Required action
Scan the entries that follow and copy out every line containing "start".

━━ Input records ━━

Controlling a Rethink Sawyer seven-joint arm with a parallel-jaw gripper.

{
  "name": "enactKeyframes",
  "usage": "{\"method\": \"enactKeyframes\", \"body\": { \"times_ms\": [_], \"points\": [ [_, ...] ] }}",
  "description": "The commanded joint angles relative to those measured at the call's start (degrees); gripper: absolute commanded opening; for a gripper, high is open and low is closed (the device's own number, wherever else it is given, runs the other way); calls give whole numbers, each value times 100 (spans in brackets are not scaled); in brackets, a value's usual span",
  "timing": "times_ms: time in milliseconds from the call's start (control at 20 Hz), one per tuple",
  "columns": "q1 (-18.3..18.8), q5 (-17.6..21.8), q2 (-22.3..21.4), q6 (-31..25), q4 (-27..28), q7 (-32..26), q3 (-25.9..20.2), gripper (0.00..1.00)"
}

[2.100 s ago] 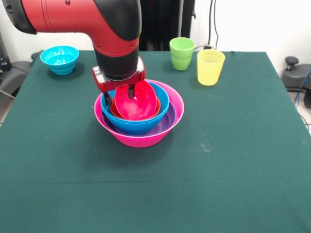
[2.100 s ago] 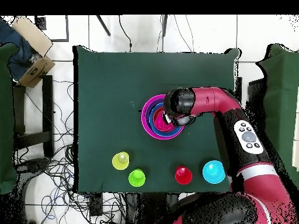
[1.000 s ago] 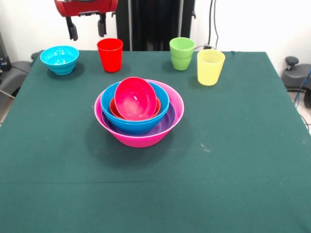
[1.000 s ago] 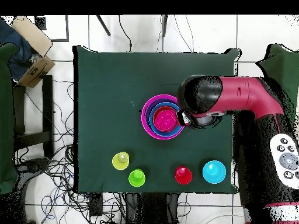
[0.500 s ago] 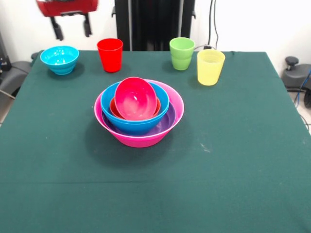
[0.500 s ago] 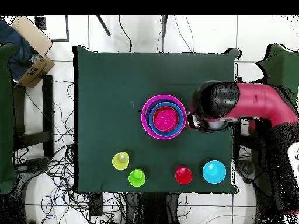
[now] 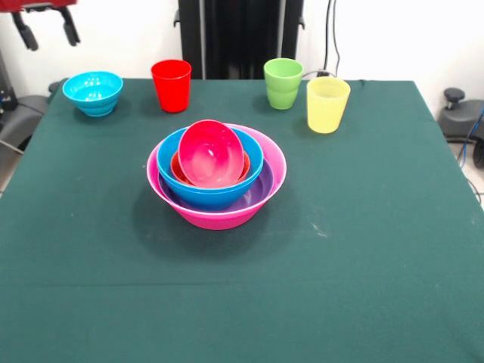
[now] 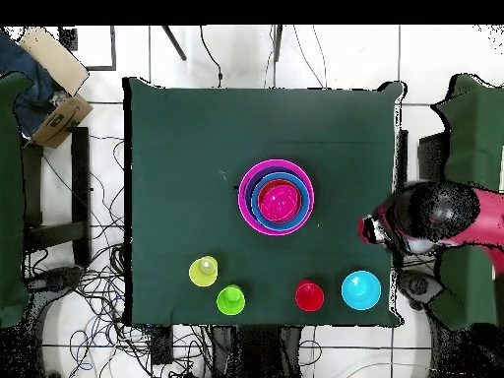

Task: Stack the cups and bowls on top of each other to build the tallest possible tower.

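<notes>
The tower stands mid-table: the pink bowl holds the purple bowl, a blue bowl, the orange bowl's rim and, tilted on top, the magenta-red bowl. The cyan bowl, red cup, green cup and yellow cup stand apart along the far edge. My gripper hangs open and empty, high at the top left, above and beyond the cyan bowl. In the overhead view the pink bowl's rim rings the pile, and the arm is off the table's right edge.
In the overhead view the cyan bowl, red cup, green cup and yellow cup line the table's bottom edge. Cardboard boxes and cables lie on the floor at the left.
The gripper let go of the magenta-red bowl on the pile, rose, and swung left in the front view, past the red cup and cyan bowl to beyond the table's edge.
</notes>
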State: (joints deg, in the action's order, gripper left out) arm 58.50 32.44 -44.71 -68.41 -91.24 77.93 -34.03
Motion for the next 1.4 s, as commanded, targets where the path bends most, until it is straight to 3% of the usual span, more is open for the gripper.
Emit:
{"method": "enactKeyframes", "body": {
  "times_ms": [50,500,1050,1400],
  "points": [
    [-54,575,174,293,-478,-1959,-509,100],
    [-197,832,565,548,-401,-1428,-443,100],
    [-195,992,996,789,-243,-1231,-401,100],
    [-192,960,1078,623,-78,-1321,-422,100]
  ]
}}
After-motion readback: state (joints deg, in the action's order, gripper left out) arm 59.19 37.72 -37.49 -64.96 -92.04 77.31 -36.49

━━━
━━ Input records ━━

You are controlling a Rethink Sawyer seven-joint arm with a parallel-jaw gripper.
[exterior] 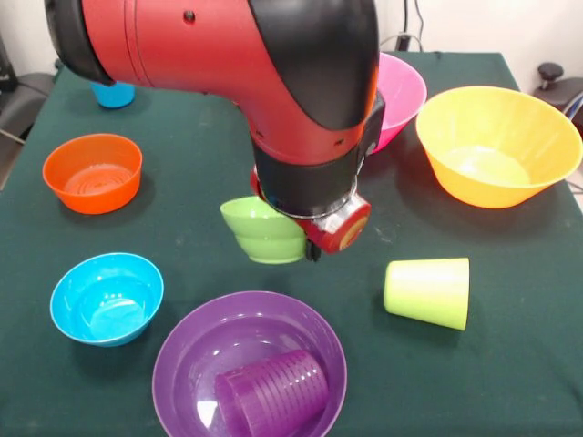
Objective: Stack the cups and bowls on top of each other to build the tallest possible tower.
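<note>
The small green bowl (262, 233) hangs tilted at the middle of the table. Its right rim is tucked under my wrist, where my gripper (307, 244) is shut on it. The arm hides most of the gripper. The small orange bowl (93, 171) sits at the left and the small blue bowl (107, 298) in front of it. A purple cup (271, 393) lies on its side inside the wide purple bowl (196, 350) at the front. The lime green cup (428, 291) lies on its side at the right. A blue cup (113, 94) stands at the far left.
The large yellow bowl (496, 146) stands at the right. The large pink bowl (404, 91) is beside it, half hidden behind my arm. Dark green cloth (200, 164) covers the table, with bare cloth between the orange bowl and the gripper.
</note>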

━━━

Expected output
  "description": "The commanded joint angles relative to those measured at the call's start (degrees); gripper: absolute commanded opening; for a gripper, high is open and low is closed (the device's own number, wherever else it is given, runs the other way); calls give whole numbers, each value times 100 (spans in brackets are not scaled); in brackets, a value's usual span",
  "timing": "times_ms: time in milliseconds from the call's start (control at 20 Hz), one per tuple",

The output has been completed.